Comment les Émirats sont devenus l'allié de l'Occident face aux Frères musulmans et aux djihadistes

Les Émirats arabes unis (EAU) se rapprochent du Maroc. Une bonne nouvelle pour la France et l'Occident, se félicite notre chroniqueur Alexandre del Valle, car contrairement au Qatar, qui appuie le Hamas palestinien à Gaza, les Frères musulmans en Europe et des groupes djihadistes en Afrique, les EAU poussent les pays arabes à normaliser leurs relations avec Israël, n'exercent pas de prosélytisme en Europe et combattent — depuis l'épicentre libyen — les djihadistes qui s'attaquent à nos soldats au Sahel.

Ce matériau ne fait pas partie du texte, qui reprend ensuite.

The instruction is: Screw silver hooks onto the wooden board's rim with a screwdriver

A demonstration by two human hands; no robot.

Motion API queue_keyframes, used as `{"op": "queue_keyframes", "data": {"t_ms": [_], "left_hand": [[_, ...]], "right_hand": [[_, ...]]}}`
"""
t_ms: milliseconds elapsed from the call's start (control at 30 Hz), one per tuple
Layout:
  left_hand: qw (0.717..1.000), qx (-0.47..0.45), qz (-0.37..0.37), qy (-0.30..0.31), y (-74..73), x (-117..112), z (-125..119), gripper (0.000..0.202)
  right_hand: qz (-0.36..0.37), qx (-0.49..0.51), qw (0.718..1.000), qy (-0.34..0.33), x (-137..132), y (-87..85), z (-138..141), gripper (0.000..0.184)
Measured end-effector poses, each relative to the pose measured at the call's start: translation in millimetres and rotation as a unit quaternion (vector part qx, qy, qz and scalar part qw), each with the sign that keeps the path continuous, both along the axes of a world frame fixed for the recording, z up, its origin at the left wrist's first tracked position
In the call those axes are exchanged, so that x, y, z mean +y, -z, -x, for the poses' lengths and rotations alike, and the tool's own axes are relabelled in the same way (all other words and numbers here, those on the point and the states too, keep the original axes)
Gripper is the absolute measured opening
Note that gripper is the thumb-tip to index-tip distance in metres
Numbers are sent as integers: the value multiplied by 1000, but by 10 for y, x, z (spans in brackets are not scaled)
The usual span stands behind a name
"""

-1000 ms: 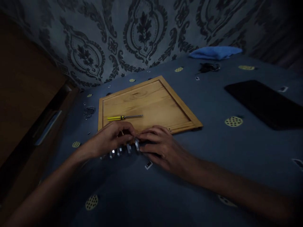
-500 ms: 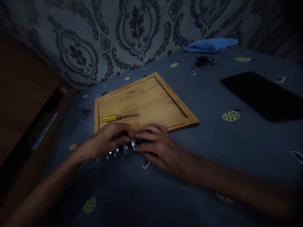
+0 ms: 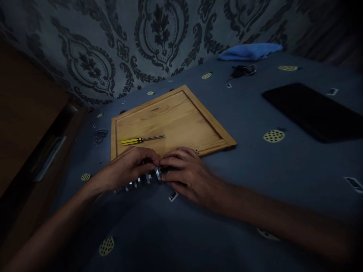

Donald Trump est définitivement remplacé à la Maison Blanche, mais sa politique arabe risque d'être en partie poursuivie par Joe Biden. Peu de médias français ont parlé du chamboulement géopolitique majeur initié par l'Administration Trump et appuyé par l'influent prince-héritier émirien, Mohammed ben Zayed al-Nahyan (MBZ): la signature du traité de paix d’Abraham, signé en septembre entre les Émirats et Israël d'une part, et Israël et Bahreïn, de l'autre. Rédigé par le gendre de Trump, Jared Kushner, le plan fait des émules (Soudan, Oman) et a été avalisé en novembre par le Maroc, qui normalise ses relations avec Israël tout en se rapprochant des EAU.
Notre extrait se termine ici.